Closed isabelleaugenstein closed 7 years ago

tdmeeste commented 7 years ago

With the changes I merged from the preprocess branch, we now get 82% dev set accuracy for the conditional model (no attention). Still need to do proper param sweep and further testing, but we are getting there and I'll first update the automated tests.

Note that dropout wasn't working with keep_prob=1 at evaluation time in the hooks, for which I added a quick fix in training_pipeline.py. Any suggestions for a more solid fix?

tdmeeste commented 7 years ago

The above was only dev set accuracy, and without the scaling down of 300 to 100 dimensions at the RNN input (unlike Tim's implementation).

My last results (still on an old version of JTR), gave got 80.9% accuracy on dev set, and 80.6% on test set, including that down-scaling. Other params were: p_keep=0.5, L2=3.e-6, batch_size=1024, epochs=100, lower_case=False, RNN_input_dim=100, learning_rate=0.001.

As mentioned: no hyperparam tuning yet, but I think we can already mention this in the demo paper.
I'll adapt the snli script for jack, reproduce that, and then do some hyperparam tuning.

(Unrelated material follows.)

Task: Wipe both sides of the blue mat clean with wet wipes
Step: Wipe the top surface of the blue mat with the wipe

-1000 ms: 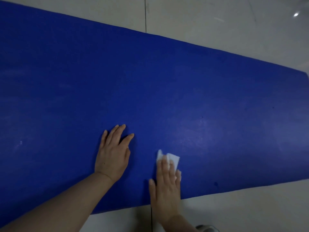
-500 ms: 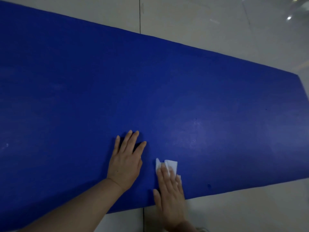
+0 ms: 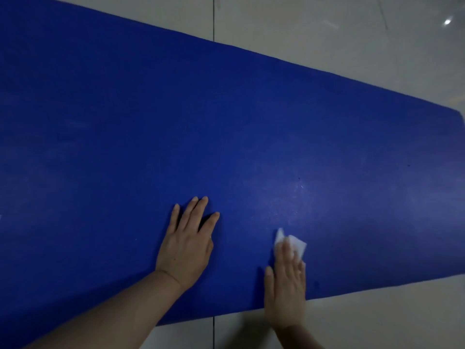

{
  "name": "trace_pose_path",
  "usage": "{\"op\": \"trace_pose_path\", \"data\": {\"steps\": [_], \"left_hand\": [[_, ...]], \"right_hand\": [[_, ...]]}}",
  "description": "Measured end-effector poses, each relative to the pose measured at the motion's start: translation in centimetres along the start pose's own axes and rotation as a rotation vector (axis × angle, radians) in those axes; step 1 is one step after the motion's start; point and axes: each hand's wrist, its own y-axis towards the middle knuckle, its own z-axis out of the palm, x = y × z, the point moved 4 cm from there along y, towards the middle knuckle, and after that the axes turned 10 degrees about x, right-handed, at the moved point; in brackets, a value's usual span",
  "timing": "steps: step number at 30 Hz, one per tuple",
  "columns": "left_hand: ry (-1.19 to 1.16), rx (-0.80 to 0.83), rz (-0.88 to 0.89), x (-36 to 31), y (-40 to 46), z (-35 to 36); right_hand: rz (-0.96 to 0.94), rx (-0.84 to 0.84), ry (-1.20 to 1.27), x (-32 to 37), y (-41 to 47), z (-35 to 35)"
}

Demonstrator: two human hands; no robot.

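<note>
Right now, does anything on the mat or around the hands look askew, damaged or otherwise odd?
Nothing stands out. The blue mat lies flat on the tiled floor, the left hand presses flat on it, and the right hand presses a white wet wipe to it. Only faint pale scuffs and small specks show near the wipe.

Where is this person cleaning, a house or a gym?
I can't tell which. It looks indoors: a blue mat lies flat on a pale, shiny tiled floor with dark grout lines. The right hand presses a wet wipe on it; the left hand rests flat.
</note>
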Motion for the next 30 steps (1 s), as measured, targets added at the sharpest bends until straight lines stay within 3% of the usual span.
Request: {"op": "trace_pose_path", "data": {"steps": [2,5,7,11,13,18,20,24,25,29,30], "left_hand": [[-0.001,0.005,0.004,0.1,0.0,0.1],[-0.003,0.012,-0.002,0.2,-0.1,0.2],[-0.008,0.024,0.001,0.1,-0.1,0.2],[-0.015,0.037,0.006,0.1,0.0,0.0],[-0.016,0.023,0.006,0.2,0.0,0.1],[-0.010,0.057,-0.007,0.1,0.0,0.1],[-0.020,0.087,-0.015,0.1,0.0,0.2],[0.000,0.078,-0.006,0.2,0.0,0.3],[0.007,0.071,-0.003,0.2,0.0,0.3],[0.001,0.070,-0.005,0.1,0.0,0.2],[-0.001,0.067,-0.004,0.1,0.0,0.2]], "right_hand": [[0.041,-0.011,-0.002,1.3,0.0,0.1],[-0.284,0.094,-0.107,4.4,-1.4,1.3],[-0.307,0.091,-0.100,3.8,-1.0,0.6],[0.219,-0.115,0.096,-2.1,1.1,-1.5],[0.331,-0.116,0.071,-2.3,1.4,-1.6],[-0.215,0.051,-0.105,3.2,-0.2,0.7],[-0.207,0.049,-0.102,2.4,0.9,-0.1],[0.211,-0.047,0.067,-0.7,4.3,-2.7],[0.190,-0.037,0.052,0.2,4.5,-2.9],[-0.286,0.116,-0.111,5.7,3.0,-0.8],[-0.322,0.108,-0.136,5.7,3.2,-0.7]]}}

rockt commented 7 years ago

That would be great, thanks!

tdmeeste commented 7 years ago

For now, let's report these hyperparams, with the 0.81 accuracy, all right @isabelleaugenstein? I guess we can update that for the camera-ready version, if need be? Then we'll also have a script in JTR to reach the accuracies reported in the paper.

isabelleaugenstein commented 7 years ago

Ok, let's do that then. Thanks!

tdmeeste commented 7 years ago

Currently working on the SNLI baseline in the new jack implementation:

tdmeeste commented 7 years ago

In the branch snli_new, I made some changes to increase efficiency and accuracy for SNLI experiments. For now, only testing the bidirectional conditional model.

Result of a (limited) hyperparam sweep: settings with best dev set accuracy (0.833) leads to test set accuracy of 0.831 (compared to 0.809 in @rockt's paper for the uni-directional conditional baseline).

There are quite some changes that may require discussion before integration in master, but I want to move on, so I'll stick to snli_new for now. Some changes involve a much simpler Vocab, written for efficiency: only loads symbols encountered in the data (with pretrained embeddings or not); running time is 6 hours for 2 simulations in parallel on a single GTX 1080. Adapted for JTR: no more double encouding of the data (previously done in setup_from_data and dataset_generator), and allows pruning the vocabulary (min_freq / max_size).

Next steps will be on the model level (other suggestions?)

rockt commented 7 years ago

Wow, that's really cool! Compared to my ICLR model I think the main differences are

Regarding next step suggestions, I'd prioritize as follows...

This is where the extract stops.